Given information:
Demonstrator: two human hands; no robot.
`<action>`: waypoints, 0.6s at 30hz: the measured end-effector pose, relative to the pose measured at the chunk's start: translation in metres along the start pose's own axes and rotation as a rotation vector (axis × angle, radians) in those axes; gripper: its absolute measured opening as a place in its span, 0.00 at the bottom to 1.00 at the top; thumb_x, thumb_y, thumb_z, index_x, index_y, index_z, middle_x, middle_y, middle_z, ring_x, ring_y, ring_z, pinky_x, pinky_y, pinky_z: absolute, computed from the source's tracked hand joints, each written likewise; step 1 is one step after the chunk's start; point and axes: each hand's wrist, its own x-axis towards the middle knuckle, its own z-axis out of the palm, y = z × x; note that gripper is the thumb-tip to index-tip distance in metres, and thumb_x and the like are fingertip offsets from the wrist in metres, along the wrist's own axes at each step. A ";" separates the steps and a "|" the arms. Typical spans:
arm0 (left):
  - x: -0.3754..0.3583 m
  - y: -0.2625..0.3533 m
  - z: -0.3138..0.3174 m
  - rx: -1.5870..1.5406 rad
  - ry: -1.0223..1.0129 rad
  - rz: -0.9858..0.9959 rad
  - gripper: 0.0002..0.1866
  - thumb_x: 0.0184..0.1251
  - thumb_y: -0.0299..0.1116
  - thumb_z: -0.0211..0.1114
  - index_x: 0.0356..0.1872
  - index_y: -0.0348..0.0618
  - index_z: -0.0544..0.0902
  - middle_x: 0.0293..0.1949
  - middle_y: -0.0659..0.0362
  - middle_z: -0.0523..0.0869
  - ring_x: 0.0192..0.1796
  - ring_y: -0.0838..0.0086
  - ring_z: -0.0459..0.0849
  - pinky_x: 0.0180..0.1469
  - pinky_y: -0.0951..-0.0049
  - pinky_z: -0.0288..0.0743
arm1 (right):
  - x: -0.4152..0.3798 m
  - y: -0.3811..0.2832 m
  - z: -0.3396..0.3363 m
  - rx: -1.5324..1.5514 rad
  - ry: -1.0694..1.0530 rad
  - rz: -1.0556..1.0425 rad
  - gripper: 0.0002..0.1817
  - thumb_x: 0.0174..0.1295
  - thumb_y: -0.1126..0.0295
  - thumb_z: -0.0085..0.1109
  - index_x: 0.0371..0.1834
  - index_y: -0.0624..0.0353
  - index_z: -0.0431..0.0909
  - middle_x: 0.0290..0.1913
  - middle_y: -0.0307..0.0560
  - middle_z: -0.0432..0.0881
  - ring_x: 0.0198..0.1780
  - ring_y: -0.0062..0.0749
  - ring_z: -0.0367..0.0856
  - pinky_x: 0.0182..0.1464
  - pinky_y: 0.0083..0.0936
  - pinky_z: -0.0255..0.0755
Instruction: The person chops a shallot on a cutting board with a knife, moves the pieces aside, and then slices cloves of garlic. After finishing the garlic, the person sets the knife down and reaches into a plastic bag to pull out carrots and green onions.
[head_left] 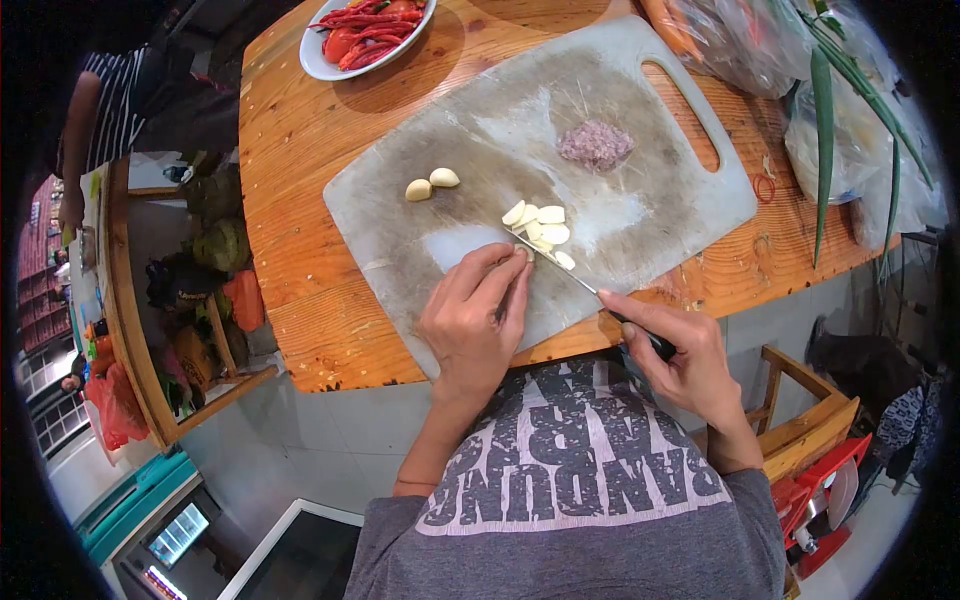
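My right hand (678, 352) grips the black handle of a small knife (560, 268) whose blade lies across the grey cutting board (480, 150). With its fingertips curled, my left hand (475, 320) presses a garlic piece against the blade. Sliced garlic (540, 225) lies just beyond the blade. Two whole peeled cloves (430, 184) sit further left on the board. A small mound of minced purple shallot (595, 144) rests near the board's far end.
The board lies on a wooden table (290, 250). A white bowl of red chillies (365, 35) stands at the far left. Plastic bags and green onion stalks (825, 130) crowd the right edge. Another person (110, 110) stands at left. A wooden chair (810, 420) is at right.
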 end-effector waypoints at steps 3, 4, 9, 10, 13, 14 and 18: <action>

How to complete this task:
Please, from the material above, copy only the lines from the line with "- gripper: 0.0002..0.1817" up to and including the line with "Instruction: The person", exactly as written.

Result of this task:
  - gripper: 0.0002..0.1817
  - thumb_x: 0.0174..0.1295
  - thumb_y: -0.1126..0.0295
  - thumb_z: -0.0085..0.1109
  - index_x: 0.0371..0.1834
  - index_y: -0.0624..0.0353
  - index_z: -0.0431..0.0909
  - middle_x: 0.0290..0.1913
  - middle_y: -0.0307..0.0560
  - middle_z: -0.0432..0.0881
  - ring_x: 0.0198..0.1780
  - ring_y: -0.0062..0.0749
  - ring_z: -0.0367..0.0856
  - pinky_x: 0.0182..0.1464
  - pinky_y: 0.0083..0.0936
  - pinky_z: -0.0255..0.0755
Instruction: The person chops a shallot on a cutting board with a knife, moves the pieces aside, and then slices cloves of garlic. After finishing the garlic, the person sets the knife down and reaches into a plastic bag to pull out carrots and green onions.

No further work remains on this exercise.